Among the recent announcements, the arrival of Bodo Krug von Nidda into the Capital Solutions Group stands out. His GP led real estate secondaries expertise fits directly into Houlihan Lokey’s push to deepen higher value advisory in alternatives, which is central to the longer term narrative, even as investors currently focus on questions around cost discipline, earnings sensitivity to M&A volumes, and a rich earnings multiple.
Yet investors should also be aware that if high compensation costs persist while deal activity disappoints, the pressure on margins and valuation could...
Houlihan Lokey's narrative projects $3.6 billion revenue and $641.9 million earnings by 2029. This requires 10.8% yearly revenue growth and about a $194 million earnings increase from $447.8 million today.
Uncover how Houlihan Lokey's forecasts yield a $174.50 fair value, a 25% upside to its current price.

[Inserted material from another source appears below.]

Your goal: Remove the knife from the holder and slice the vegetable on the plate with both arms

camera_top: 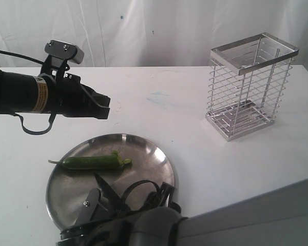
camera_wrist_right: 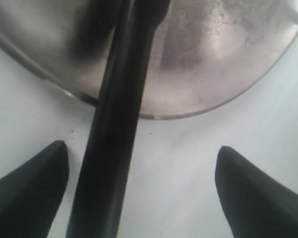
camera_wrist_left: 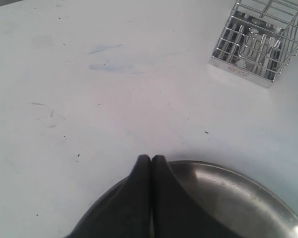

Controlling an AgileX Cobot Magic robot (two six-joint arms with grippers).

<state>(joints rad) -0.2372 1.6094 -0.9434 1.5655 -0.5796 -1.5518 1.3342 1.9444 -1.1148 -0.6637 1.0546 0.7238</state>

Exploring Other Perspectives
Some of the most optimistic analysts saw Houlihan Lokey reaching about US$4.0 billion of revenue and US$591.5 million of earnings, but this upbeat view of alternative asset advisory and GP led secondaries could look very different once the recent stock drop and senior hire news are fully reflected in updated forecasts, so it is worth comparing these bullish assumptions with more cautious scenarios before you decide how you feel about the stock.
Explore 2 other fair value estimates on Houlihan Lokey - why the stock might be worth just $174.50!
The Verdict Is Yours
Disagree with existing narratives? Extraordinary investment returns rarely come from following the herd, so go with your instincts.
- A great starting point for your Houlihan Lokey research is our analysis highlighting 5 key rewards that could impact your investment decision.
- Our free Houlihan Lokey research report provides a comprehensive fundamental analysis summarized in a single visual - the Snowflake - making it easy to evaluate Houlihan Lokey's overall financial health at a glance.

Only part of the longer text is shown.